[PATCH] MIR Serialization: Serialize immediate machine operands.

Fri Jun 19 14:38:46 PDT 2015

> On 2015-Jun-19, at 13:35, Alex Lorenz <arphaman at gmail.com> wrote:
> 
> Hi dexonsmith, bob.wilson, bogner,
> 
> This patch is based on a previous serialization patch that serializes physical register operands (http://reviews.llvm.org/D10525).
> 
> This patch serialized immediate machine operands by using integer literals.
> 
> REPOSITORY
>  rL LLVM
> 
> http://reviews.llvm.org/D10573
> 
> Files:
>  lib/CodeGen/MIRParser/MILexer.cpp
>  lib/CodeGen/MIRParser/MILexer.h
>  lib/CodeGen/MIRParser/MIParser.cpp
>  lib/CodeGen/MIRPrinter.cpp
>  test/CodeGen/MIR/X86/immediate-operands.mir
> 
> EMAIL PREFERENCES
>  http://reviews.llvm.org/settings/panel/emailpreferences/
> <D10573.28043.patch>

> Index: lib/CodeGen/MIRParser/MILexer.cpp
> ===================================================================
> --- lib/CodeGen/MIRParser/MILexer.cpp
> +++ lib/CodeGen/MIRParser/MILexer.cpp
> @@ -35,6 +35,8 @@
>  
>    char peek() const { return isEOF() ? 0 : *Ptr; }
>  
> +  char peekNext() const { return (Ptr + 1) >= End ? 0 : *(Ptr + 1); }

This looks like undefined behaviour.  You can only compare two pointers
if they're within the same allocation.  It looks like `Ptr + 1` might go
past the end of the allocation here (already undefined behaviour IIRC,
even if you don't compare it to anything).

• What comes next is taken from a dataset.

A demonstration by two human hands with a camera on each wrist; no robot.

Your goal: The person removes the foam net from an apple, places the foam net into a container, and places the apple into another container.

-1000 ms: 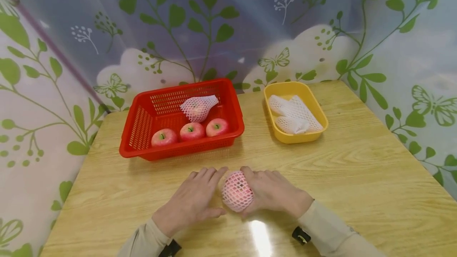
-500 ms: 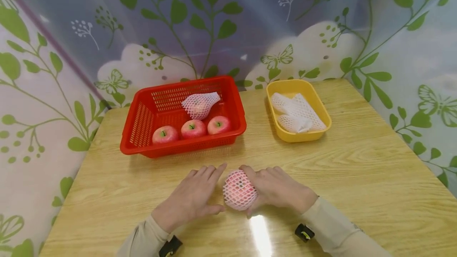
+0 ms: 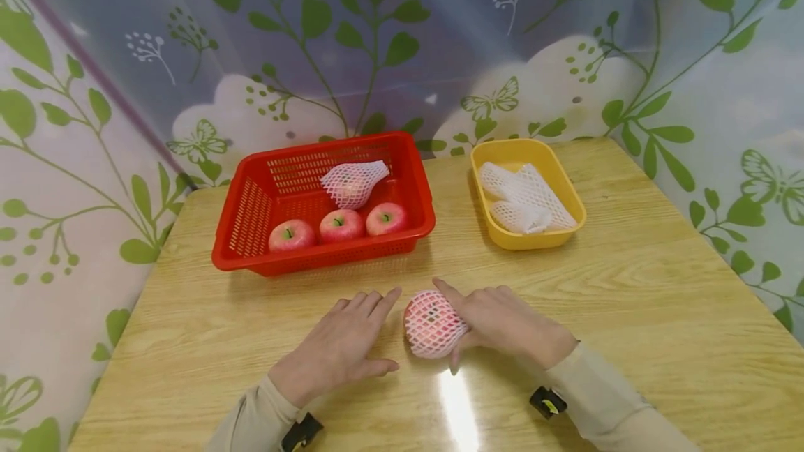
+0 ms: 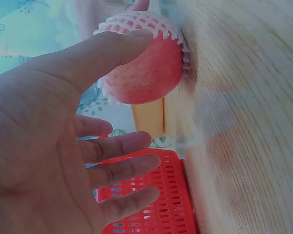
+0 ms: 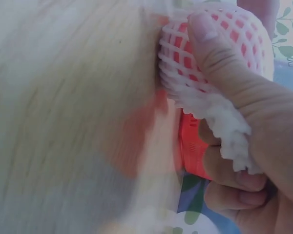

Unless you can guarantee that it's valid to dereference `End` (and even
then, really, for clarity), rearrange the terms:

    return End - Ptr <= 1 ? 0 : Ptr[1];

(Also note the `Ptr[1]` -- IMO, brackets are easier to read than
dereference-and-parentheses.  Up to you though.)

I wonder if this can just be merged with `peek()`?

   char peek(unsigned I = 0) const { return End - Ptr <= I ? 0 : Ptr[I]; }

Then instead of calling `peekNext()`, call `peek(1)`.  I don't really
have an opinion here, it's just an idea; feel free to keep separate
functions.

> +
>    void advance() { ++Ptr; }
>  
>    StringRef remaining() const { return StringRef(Ptr, End - Ptr); }
> @@ -77,6 +79,32 @@
>    return C;
>  }
>  
> +static APSInt toInteger(StringRef Str) {
> +  assert(!Str.empty() && "Integer literal string must not be empty");
> +  unsigned NumBits = ((Str.size() * 64) / 19) + 2;
> +  APInt Tmp(NumBits, Str, /*Radix=*/10);
> +  if (Str[0] == '-') {
> +    unsigned MinBits = Tmp.getMinSignedBits();
> +    if (MinBits > 0 && MinBits < NumBits)
> +      Tmp = Tmp.trunc(MinBits);
> +    return APSInt(Tmp, /*IsUnsigned=*/false);
> +  }
> +  unsigned ActiveBits = Tmp.getActiveBits();
> +  if (ActiveBits > 0 && ActiveBits < NumBits)
> +    Tmp = Tmp.trunc(ActiveBits);
> +  return APSInt(Tmp, /*IsUnsigned=*/true);
> +}

Is this copied directly from `LLLexer`?  If so, is there some way of
sharing the logic?  (Should it go in `APSInt.h`?)

If not, what's different?

> +
> +static Cursor lexIntegerLiteral(Cursor C, MIToken &Token) {
> +  auto Range = C;
> +  C.advance();
> +  while (isdigit(C.peek()))
> +    C.advance();
> +  StringRef StrVal = Range.upto(C);
> +  Token = MIToken(MIToken::IntegerLiteral, StrVal, toInteger(StrVal));
> +  return C;
> +}
> +
>  static MIToken::TokenKind symbolToken(char C) {
>    switch (C) {
>    case ',':